Master Theses - Details

Real-Time Own Voice Estimation for Hearables and Headphones utilizing Multiple Microphone Signals

Supervisor:Christoph Weyer, Stefan Liebich

Area: User Interface Design, Machine Learning

Tools: Matlab, Python, Estimation Theory, Machine Learning

Categories: Bachelor Thesis, Master Thesis

Status: Open


In recent years, wireless bluetooth earbuds finally arrived in market for consumer electronics. These so called hearables have the potential to improve the hearing and listening experience of the wearer. The possibilities include selective listening, augmented reality, active noise cancellation and many more. However, these features require a multitude of different algorithms to be employed in real time in a computation and power constrained environment, thus posing challenging signal processing problems.
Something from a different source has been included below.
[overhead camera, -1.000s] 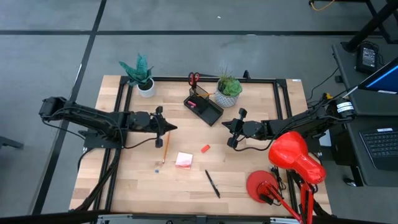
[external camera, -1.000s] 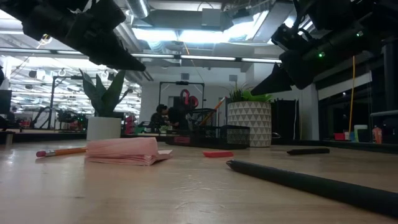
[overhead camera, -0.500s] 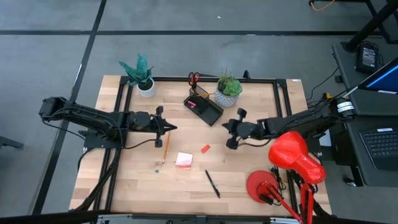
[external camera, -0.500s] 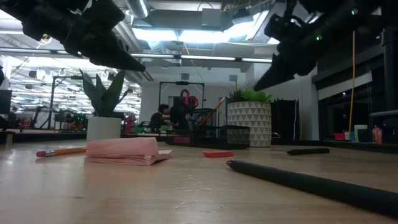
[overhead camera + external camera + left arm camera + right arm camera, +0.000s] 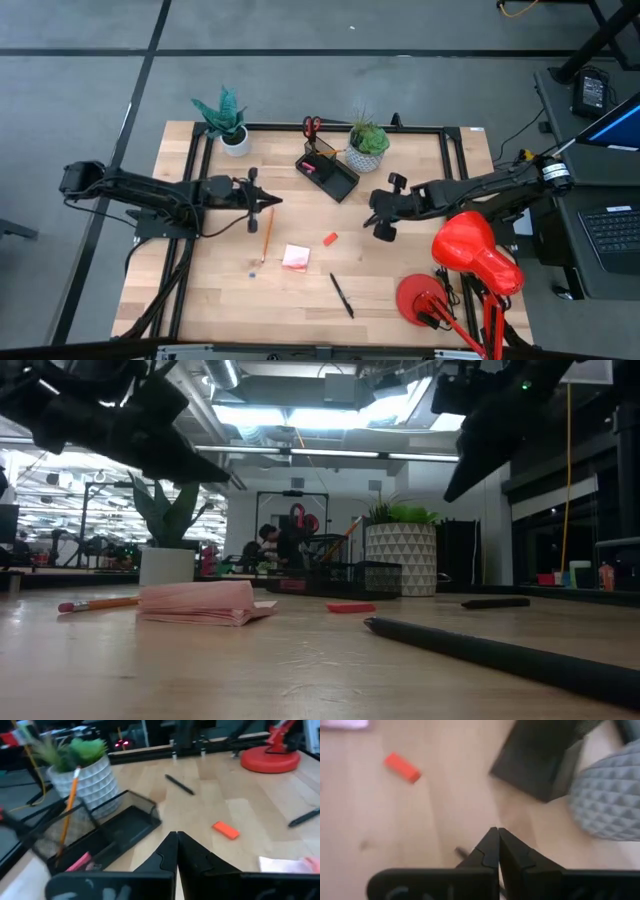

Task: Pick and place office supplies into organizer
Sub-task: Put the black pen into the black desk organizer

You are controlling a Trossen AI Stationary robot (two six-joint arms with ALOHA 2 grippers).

For multiple applications of hearables and headphones, an estimate of the user's own voice is of great importance. These include improved sound quality during phone calls, better speech recognition, but also a more natural perception of one's own voice while using the hearable, utilizing active occlusion cancelation.

Modern consumer headphones, as well as hearables, are often equipped with multiple microphones. The question arises: How can we use these microphones in conjunction to get a good estimate of the user's own voice? Existing speech enhancement techniques utilizing multiple microphones could be used to solve the problem. These techniques include, among others, beamforming, as well as multi-microphone noise reduction.

As part of this thesis, different speech enhancement approaches shall be researched and analyzed for their suitability to solve the own voice estimation problem using multiple microphones. One or multiple promising approaches shall be implemented in a real-time capable fashion. The implementation should reflect the importance of computational constraints of the hearable platform. Their performance shall be evaluated based on real world example signals.